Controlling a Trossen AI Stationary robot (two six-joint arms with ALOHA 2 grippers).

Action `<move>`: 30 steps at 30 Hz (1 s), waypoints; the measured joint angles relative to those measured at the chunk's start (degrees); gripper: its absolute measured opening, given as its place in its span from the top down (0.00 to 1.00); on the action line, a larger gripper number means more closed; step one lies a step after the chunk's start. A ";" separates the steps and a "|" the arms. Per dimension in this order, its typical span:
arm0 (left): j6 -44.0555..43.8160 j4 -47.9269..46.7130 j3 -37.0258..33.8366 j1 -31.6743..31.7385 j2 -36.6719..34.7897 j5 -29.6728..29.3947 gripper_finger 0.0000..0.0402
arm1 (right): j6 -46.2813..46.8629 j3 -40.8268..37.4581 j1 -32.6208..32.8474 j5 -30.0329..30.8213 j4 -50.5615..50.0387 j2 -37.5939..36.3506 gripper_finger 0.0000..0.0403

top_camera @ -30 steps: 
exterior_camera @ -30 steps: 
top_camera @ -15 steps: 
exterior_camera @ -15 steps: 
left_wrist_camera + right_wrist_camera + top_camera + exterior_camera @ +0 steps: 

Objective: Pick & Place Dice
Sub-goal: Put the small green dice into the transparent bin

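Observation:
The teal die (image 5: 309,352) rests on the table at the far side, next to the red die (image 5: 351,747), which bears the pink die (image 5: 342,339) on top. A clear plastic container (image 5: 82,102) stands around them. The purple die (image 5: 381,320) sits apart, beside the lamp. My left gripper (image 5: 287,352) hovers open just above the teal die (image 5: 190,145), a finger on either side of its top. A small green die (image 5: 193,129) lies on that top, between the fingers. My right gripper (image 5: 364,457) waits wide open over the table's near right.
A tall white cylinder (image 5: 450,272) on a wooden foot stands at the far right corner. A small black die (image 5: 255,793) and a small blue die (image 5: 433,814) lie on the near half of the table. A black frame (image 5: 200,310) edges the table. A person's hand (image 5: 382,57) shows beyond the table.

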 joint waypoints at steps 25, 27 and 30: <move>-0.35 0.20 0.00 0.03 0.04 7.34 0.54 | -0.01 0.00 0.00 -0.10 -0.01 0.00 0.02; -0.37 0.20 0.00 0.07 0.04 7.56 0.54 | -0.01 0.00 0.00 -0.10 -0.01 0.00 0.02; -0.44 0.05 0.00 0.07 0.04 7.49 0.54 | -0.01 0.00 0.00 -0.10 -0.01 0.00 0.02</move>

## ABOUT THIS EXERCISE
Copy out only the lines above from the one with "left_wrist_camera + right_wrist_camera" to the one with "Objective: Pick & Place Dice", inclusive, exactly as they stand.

## ANSWER TO THE EXERCISE
left_wrist_camera + right_wrist_camera + top_camera + exterior_camera @ +0 steps: 

Objective: Pick & Place Dice

The answer is finished.